RE: now://example.org/car (was lack of consensus on httpRange-14)

Let's take it from the top, comparing the two different scenarios.

1.
Somebody creates an XML namespace and issues a not-on-the-web identifier.
Everybody that uses the namespace gets by without representations from the
identifier.  No confusion about whether to deref or not.

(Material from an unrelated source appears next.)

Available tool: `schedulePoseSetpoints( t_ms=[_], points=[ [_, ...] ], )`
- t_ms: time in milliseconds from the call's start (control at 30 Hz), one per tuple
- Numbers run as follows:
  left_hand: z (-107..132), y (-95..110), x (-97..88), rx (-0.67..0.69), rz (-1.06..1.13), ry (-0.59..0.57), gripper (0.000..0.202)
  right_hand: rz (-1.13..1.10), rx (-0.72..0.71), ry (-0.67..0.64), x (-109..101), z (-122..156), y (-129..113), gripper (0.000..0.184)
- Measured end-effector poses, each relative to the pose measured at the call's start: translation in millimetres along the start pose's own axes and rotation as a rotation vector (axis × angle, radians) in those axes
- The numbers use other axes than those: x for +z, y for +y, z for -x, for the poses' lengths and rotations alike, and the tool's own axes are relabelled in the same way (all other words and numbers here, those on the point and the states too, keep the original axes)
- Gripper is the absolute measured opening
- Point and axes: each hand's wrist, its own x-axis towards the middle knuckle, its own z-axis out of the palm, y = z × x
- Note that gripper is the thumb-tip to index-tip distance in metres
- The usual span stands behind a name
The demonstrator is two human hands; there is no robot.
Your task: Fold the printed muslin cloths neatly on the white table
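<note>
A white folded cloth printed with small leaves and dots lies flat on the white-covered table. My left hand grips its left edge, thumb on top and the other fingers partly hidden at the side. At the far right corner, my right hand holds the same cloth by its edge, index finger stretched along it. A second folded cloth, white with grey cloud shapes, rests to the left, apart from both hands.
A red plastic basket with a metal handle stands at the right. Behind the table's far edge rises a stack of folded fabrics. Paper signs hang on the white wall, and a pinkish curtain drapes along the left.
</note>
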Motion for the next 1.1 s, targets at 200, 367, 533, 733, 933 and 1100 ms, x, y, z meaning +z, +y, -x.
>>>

Then at some point later, somebody decides to make representations on the
web.  One example might be to refer to a document with RDF assertions in it.
The author will want all the clients to "break" if they use the name as an
identifier as the author wants the users to do something with the
representation.  The author will want all the software that used the
namespace to change as it has to "know" that the namespace name changed from
being not dereferencable to being dereferencable.  Thus the software will
have to change.  The namespace name has to change from one scheme to
another.  And clients will break, probably automatically.   Automatic
detection of a change in the intent of the identifier.

2.
Somebody creates an XML namespace and issues a web identifier but there's no
representation.  Everybody that uses the namespace gets by without
representations from the identifier.  Some confusion about whether to deref
or not.

Then at some point later, somebody decides to make representations on the
web.  One example might be to refer to a document with RDF assertions in it.
The author will want all the clients to "break" if they use the name as an
identifier as the author wants the users to do something with the
representation.  The author will want all the software that used the
namespace to change as it has to "know" that the namespace name changed from
being not dereferencable to being dereferencable.  Thus the software will
have to change.  The namespace name may or may not have to change.   But how
does the client software "know" to break, especially if the identifier stays
the same?  The Author doesn't have any ability to force a change with out
changing the namespace name.  Seems much more likely that the software
creator would change the namespace name to force a break.  Different
Resource and all that.  And if the author does change the namespace name,
it's exactly like case #1 except it's more confusing.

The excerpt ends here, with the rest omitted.